Nichts für Angsthasen

Jagsthausen  Jagsthausen - Trockene Premiere für das Kinderstück "Hänsel und Gretel" bei den Burgfestspielen. Auch Sterntaler, ein Prinz und die sieben Zwerge tauchen auf der Freilichtbühne auf.

Von Leonore Welzin

Nichts für Angsthasen

Unerschrockene Gretel (Nina Baukus), ein Hänsel (Sascha Littig) hinter Gittern und die furchterregende Hexe (Harriet Kracht).

Foto: Thomas Braun

Jagsthausen - Die Geschichte der Kinder eines Holzfällers, der mit seiner Frau im Wald lebt, fängt nicht gut an. Als Not und Armut zu groß werden, überredet die Frau den Mann, Hänsel und Gretel im Wald auszusetzen.

Der Holzfäller führt seine Kinder in den Wald, doch Hänsel hat die Eltern belauscht und legt eine Spur aus kleinen weißen Steinen, anhand derer sie zurückfinden. Der Plan gelingt erst beim zweiten Versuch: Dieses Mal haben Hänsel und Gretel nur eine Scheibe Brot dabei, die Krümel, mit denen sie den Weg markieren, werden jedoch von Tieren gefressen, und die Kinder irren durch den Wald.

"Das Märchenland ist kein Ort für Angsthasen"

In Szene gesetzt von Mathias Frank, ist das Märchen von "Hänsel und Gretel" der rote Faden des diesjährigen Kinder- und Familienstücks der Burgfestspiele in der Götzenburg Jagsthausen. Es beginnt mit einem Prolog: "Sterntaler" wandert einsam durch den finsteren Wald, eine Kulisse aus dunklen, schneebedeckten Tannen, wie ein großer Scherenschnitt.
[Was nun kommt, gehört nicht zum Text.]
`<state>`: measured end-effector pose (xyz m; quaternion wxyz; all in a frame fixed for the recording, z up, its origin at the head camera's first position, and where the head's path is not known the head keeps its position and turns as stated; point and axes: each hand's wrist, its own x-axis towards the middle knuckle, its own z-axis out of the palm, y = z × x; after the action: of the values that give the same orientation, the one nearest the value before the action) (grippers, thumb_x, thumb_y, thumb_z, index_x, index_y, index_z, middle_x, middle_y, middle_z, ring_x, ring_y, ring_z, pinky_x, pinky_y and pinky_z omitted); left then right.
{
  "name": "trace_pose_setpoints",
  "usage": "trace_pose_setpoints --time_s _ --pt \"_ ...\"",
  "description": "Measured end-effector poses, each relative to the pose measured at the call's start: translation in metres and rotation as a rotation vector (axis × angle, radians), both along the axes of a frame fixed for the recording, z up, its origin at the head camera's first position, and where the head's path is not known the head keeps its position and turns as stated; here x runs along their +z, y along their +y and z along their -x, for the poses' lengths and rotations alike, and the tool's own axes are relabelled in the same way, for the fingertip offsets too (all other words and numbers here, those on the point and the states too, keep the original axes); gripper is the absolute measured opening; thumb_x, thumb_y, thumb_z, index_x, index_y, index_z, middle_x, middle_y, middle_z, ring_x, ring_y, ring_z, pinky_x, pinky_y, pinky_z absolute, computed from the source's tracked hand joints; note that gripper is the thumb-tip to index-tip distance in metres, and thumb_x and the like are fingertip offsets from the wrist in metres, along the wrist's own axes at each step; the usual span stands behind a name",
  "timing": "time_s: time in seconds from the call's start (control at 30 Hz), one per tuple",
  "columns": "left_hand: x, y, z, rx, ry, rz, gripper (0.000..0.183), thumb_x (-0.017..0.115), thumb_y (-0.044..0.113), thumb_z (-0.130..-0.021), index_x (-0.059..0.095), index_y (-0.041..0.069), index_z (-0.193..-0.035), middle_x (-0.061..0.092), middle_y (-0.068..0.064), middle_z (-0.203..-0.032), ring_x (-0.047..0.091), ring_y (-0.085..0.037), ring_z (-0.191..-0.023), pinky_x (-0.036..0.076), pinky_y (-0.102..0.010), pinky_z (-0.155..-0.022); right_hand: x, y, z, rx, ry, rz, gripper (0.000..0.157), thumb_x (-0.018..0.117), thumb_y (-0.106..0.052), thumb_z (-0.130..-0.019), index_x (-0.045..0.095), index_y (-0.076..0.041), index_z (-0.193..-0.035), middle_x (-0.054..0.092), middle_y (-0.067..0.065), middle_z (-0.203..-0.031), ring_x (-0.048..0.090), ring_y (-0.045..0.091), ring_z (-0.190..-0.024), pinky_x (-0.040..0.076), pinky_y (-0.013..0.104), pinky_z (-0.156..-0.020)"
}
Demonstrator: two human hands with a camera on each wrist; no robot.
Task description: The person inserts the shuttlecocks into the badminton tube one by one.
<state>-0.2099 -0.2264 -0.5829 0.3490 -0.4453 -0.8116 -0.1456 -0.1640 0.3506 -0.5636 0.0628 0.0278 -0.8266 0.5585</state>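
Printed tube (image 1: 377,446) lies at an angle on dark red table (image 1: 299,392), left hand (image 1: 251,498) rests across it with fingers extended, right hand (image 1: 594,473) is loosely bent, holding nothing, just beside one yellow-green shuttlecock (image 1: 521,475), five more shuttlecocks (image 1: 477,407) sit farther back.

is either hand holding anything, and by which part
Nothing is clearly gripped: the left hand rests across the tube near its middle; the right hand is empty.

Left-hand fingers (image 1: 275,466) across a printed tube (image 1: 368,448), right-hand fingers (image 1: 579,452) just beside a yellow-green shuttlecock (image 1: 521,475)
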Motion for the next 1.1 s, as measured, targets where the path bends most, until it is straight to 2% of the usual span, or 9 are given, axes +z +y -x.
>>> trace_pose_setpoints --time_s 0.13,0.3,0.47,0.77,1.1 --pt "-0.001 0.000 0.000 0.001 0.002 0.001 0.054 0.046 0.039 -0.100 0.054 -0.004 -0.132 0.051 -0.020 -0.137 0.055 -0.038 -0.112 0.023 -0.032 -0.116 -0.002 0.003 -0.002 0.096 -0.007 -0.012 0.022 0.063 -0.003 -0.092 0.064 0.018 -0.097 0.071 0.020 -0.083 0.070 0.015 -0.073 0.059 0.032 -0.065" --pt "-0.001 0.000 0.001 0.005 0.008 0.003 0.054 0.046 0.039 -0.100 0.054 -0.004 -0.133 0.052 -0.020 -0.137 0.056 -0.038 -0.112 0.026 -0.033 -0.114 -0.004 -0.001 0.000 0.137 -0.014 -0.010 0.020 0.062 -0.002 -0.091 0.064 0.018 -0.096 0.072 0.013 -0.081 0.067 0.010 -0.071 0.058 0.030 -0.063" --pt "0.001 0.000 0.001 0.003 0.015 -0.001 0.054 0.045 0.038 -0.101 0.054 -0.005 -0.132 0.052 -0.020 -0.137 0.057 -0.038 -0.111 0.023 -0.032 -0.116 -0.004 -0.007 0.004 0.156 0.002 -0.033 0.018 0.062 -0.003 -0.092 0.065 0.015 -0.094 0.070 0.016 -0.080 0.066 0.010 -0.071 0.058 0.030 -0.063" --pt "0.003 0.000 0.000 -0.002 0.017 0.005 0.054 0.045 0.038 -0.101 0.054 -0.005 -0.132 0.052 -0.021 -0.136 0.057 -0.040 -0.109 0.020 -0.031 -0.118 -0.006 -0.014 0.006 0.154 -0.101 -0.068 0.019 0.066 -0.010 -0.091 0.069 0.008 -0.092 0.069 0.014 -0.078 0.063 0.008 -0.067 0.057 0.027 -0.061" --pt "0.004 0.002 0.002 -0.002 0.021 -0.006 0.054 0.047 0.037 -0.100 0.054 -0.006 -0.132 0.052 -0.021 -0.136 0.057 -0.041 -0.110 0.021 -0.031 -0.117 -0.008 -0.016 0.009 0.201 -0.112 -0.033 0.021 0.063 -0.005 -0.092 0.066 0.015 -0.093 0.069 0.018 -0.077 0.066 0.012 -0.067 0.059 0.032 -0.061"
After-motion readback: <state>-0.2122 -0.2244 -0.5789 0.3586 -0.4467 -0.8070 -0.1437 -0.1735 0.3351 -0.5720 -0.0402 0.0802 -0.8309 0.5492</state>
Vom Band werden Nachtgeräusche eingespielt, Kuckucksrufe und Eulenschreie. Der Wächter des Märchenlandes stellt klar: "Das Berühren der Figüren mit den Pfoten ist verboten". Sein Ton wird schärfer, Aufspannen von Sonnen- und Regenschirmen sei ebenso zu unterlassen, wie fotografieren, filmen, der moderne Schnickschnack sei auszuschalten. Und noch was: "Das Märchenland ist kein Ort für Angsthasen und Feiglinge!"

Musikalischer Schwung

Fee Edda (Barbara Krabbe) erlöst das Publikum von der Standpauke. Die geflügelte Lichtgestalt übernimmt die Rolle einer Erzählerin, hilft beim Navigieren durch diverse Handlungsstränge, die aus anderen Märchen auftauchen. "Rotkäppchen" ist auf dem Weg zur Großmutter, der Prinz aus "Aschenputtel" sucht den Schuh, der geklaut wurde. Ein Jäger und sieben Zwerge aus "Schneewittchen" sowie ein Geißlein tauchen auf und helfen wie auch die Trolle, das Eichhörnchen und der Bär beim Schieben der Tannen.

Musikalischen Schwung bringt der Akkordeon spielende Esel (Lukas Goldschmidt) aus den "Bremer Stadtmusikanten" ins Stück, das mit schauspielerischer und sängerischer Leistung brilliert. Allen voran Nina Baukus (Gretel), Julis Baukus (Rotkäppchen), Sascha Littig (Hänsel) wie die Darsteller mehrerer Rollen, Harriet Kracht (Stiefmutter, Hexe), Olaf Paschner (Vater, Stiefschwester) und Dan Glazer (König, Prinz, Wächter, Stiefschwester).

Hexe flüchtet auf dem Besen

Dramatischer Höhepunkt ist die Begegnung mit der Hexe. Sie lockt mit Lebkuchen, doch in Wahrheit macht sie Gretel zur Magd und will Hänsel mästen. Mit List gelingt es, den Spieß umzudrehen. Doch Hexe verbrennen geht heute nicht mehr, deshalb reitet sie auf dem Besen von dannen, während auf der Bühne ein glückliches Ende gefeiert wird.